PGT-M can be performed for multiple conditions at the same time. PGT-M, PGT-SR, or PGT-HLA testing is usually conducted along with PGT-A so that we know that the embryo is free of the genetic disease for which the couple is at risk, as well as having the right number of chromosomes. If indicated, PGT-M, PGT-SR and PGT-HLA tests can be performed in conjunction.

Preimplantation Genetic Testing for Chromosomal Structural Rearrangements (PGT-SR)

Many carriers of balanced chromosome rearrangements are healthy, however they are at risk of  having multiple miscarriages or having a child with mental and physical disabilities. Embryos generated with IVF can be tested with PGT-SR to achieve a pregnancy with chromosomally correct embryos. Translocations occur when segments of two chromosomes break off and change places. Inversions are a result of a segment of a chromosome being in the reversed orientation. You may consider PGT-SR if you or your partner are carriers of a balanced translocation or inversion.
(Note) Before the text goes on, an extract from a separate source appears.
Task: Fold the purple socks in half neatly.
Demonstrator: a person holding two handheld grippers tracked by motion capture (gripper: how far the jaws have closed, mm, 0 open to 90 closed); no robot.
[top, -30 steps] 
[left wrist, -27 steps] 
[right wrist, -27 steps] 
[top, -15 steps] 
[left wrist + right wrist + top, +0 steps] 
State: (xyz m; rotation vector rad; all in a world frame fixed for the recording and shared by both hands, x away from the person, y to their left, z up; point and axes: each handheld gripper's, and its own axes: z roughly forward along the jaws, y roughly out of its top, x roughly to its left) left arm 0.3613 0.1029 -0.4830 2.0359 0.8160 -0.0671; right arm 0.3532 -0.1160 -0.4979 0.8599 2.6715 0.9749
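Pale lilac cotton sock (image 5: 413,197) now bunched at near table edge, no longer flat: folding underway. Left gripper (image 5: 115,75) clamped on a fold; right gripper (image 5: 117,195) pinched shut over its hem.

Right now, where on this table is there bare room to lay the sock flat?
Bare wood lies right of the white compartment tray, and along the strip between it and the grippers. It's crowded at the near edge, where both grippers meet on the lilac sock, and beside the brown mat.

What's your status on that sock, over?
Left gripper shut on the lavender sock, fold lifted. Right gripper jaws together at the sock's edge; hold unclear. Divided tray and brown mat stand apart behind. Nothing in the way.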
PGT-M, PGT-SR, or PGT-HLA testing is usually conducted along with PGT-A so that we know that the embryo is free of the genetic disease for which the couple is at risk, as well as having the right number of chromosomes. If indicated, PGT-M, PGT-SR and PGT-HLA tests can be performed in conjunction. 
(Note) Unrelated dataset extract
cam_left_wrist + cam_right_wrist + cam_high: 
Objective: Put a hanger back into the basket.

PGT for Human Leukocyte Antigen Match (PGT-HLA)

You may consider, PGT-HLA if your child has a blood disorder or immunodeficiency and allogeneic bone marrow/stem cell transplantaion is recommended by his/her physician. IVF will be performed to select the embryo suitable for donation.  Cord blood from immunologically matched sibling at the time of birth can be used to treat your sick child.   

PGT-M, PGT-SR, or PGT-HLA testing is usually conducted along with PGT-A so that we know that the embryo is free of the genetic disease for which the couple is at risk, as well as having the right number of chromosomes. If indicated, PGT-M, PGT-SR and PGT-HLA tests can be performed in conjunction.